Aim of the exercise
Find the word "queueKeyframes" in the listing. Copy out each line where it occurs.

Input data
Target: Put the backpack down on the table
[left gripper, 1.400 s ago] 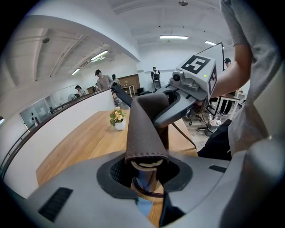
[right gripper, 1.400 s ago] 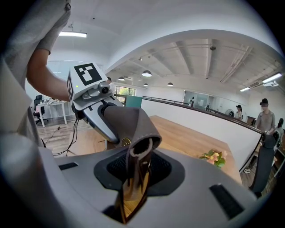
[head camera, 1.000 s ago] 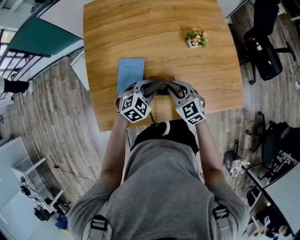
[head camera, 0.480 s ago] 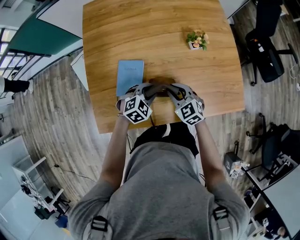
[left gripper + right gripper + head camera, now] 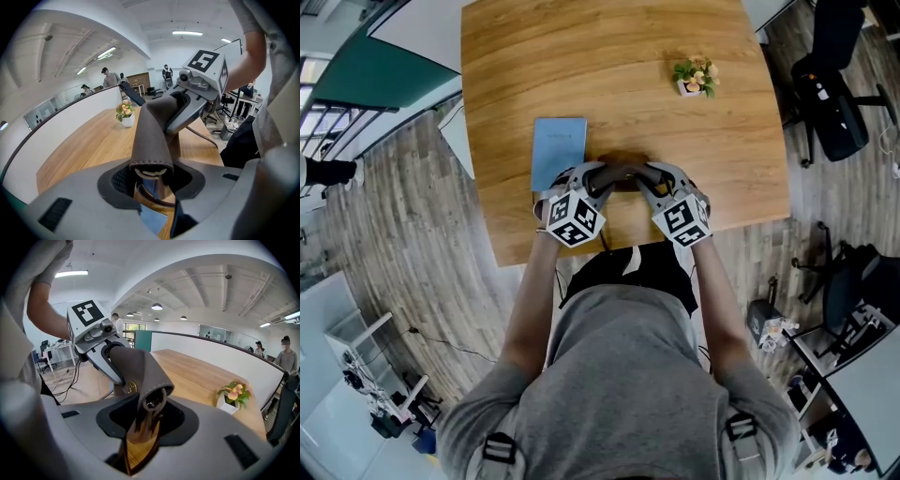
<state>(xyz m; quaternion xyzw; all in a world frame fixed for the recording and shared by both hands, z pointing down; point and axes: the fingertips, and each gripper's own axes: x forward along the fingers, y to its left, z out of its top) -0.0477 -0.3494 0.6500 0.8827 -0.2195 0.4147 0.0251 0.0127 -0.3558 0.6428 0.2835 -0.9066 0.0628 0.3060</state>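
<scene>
There is one wooden table (image 5: 581, 75). On it are one blue notebook (image 5: 559, 150) at the near left, one small potted plant (image 5: 693, 77) at the far right, and one backpack (image 5: 150, 131), of which only its one brown handle shows. There are two grippers, the left gripper (image 5: 602, 176) and the right gripper (image 5: 645, 176); each carries one marker cube, and the jaws of both have just been opening with that handle between them. Two black office chairs (image 5: 830, 89) (image 5: 853, 291) stand to the right, and three people (image 5: 116, 320) (image 5: 259, 348) (image 5: 286, 357) show far off in the right gripper view.
</scene>
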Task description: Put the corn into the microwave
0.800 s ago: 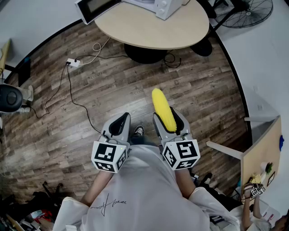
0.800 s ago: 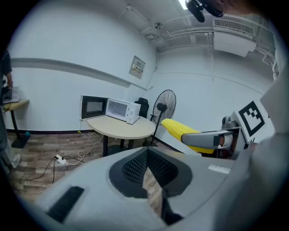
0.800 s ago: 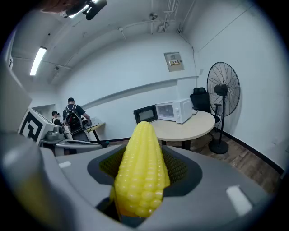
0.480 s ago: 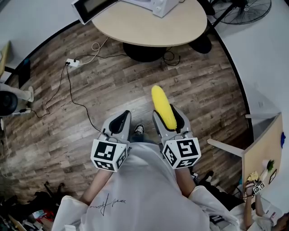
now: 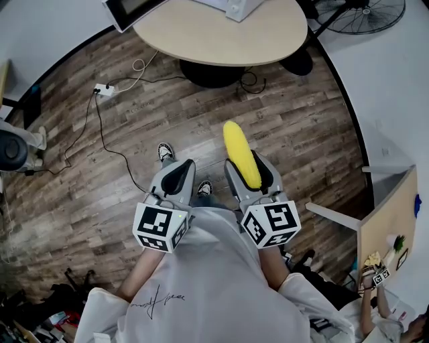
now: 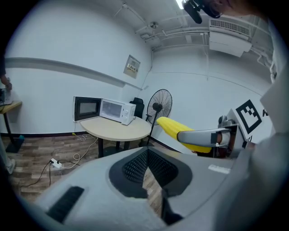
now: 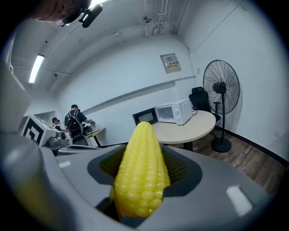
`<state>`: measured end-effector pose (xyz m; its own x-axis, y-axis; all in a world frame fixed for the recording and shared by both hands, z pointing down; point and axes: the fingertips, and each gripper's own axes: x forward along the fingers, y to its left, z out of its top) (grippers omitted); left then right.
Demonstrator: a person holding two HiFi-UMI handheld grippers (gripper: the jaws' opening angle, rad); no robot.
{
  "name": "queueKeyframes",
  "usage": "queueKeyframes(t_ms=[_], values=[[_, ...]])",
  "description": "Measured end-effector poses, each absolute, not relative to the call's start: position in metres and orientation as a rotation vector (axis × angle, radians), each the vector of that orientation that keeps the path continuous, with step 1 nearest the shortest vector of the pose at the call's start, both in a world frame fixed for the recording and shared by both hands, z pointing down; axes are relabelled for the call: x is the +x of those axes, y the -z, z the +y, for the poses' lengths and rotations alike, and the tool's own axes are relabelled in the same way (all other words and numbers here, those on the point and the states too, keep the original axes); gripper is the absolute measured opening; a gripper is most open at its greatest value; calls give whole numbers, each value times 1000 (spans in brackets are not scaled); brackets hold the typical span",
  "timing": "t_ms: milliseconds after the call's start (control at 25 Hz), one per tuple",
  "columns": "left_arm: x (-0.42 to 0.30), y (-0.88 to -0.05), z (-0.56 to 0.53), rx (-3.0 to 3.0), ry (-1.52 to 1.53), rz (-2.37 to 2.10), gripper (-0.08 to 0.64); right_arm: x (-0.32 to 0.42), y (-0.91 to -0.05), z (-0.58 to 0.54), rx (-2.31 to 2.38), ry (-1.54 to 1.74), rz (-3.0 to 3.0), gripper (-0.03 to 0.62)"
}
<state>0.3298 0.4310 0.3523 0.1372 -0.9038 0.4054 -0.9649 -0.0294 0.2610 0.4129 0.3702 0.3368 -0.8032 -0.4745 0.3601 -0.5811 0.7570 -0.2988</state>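
Right tongs [image 5: 248, 173] grasping corn [image 5: 234, 144], cob tip jutting forward, left tongs [image 5: 179, 175] clenched, empty, both above floor [image 5: 167, 120], microwave [image 7: 174, 113] on far bench [image 5: 221, 40], door open

Round bench [image 5: 221, 41] at top, fan [image 5: 365, 12] to its right. Power strip [image 5: 102, 88] w/ cable on wood floor [image 5: 295, 134], left of bench.
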Motion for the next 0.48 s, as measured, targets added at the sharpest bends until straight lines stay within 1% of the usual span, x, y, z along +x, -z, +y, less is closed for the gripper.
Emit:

Solution below
  "name": "queueKeyframes",
  "usage": "queueKeyframes(t_ms=[_], values=[[_, ...]])",

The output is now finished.